Report only the number of lines in the entries below that hold the word "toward".

=== Data in this exercise ===

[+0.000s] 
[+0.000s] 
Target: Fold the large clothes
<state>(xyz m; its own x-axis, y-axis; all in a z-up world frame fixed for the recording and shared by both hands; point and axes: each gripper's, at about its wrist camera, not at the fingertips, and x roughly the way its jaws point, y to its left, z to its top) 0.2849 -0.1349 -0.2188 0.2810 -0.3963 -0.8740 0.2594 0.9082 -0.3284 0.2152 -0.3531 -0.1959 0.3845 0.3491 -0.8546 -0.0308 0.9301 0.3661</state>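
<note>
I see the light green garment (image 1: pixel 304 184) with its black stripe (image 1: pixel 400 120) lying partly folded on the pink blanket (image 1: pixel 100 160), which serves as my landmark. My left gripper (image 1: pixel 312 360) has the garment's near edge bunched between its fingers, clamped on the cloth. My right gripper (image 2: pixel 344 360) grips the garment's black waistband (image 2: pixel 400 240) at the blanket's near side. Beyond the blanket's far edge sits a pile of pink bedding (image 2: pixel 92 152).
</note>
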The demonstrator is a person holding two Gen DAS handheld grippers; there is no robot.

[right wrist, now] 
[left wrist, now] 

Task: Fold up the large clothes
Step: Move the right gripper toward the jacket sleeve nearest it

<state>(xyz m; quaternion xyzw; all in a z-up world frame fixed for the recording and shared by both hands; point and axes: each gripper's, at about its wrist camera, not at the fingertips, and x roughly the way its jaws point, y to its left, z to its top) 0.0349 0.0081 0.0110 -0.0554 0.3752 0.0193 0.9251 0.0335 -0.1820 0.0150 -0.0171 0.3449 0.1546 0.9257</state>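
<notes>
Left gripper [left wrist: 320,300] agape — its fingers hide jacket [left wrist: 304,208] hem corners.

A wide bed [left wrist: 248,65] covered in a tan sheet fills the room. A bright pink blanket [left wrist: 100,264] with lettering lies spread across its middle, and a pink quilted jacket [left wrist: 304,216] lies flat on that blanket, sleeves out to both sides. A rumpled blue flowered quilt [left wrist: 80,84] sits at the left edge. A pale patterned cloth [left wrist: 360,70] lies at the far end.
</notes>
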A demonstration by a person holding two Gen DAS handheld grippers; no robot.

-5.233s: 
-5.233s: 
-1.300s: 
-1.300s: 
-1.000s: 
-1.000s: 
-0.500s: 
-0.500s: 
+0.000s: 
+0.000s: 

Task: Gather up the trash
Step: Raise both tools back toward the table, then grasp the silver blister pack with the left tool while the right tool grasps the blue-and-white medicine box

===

[Task answer]
2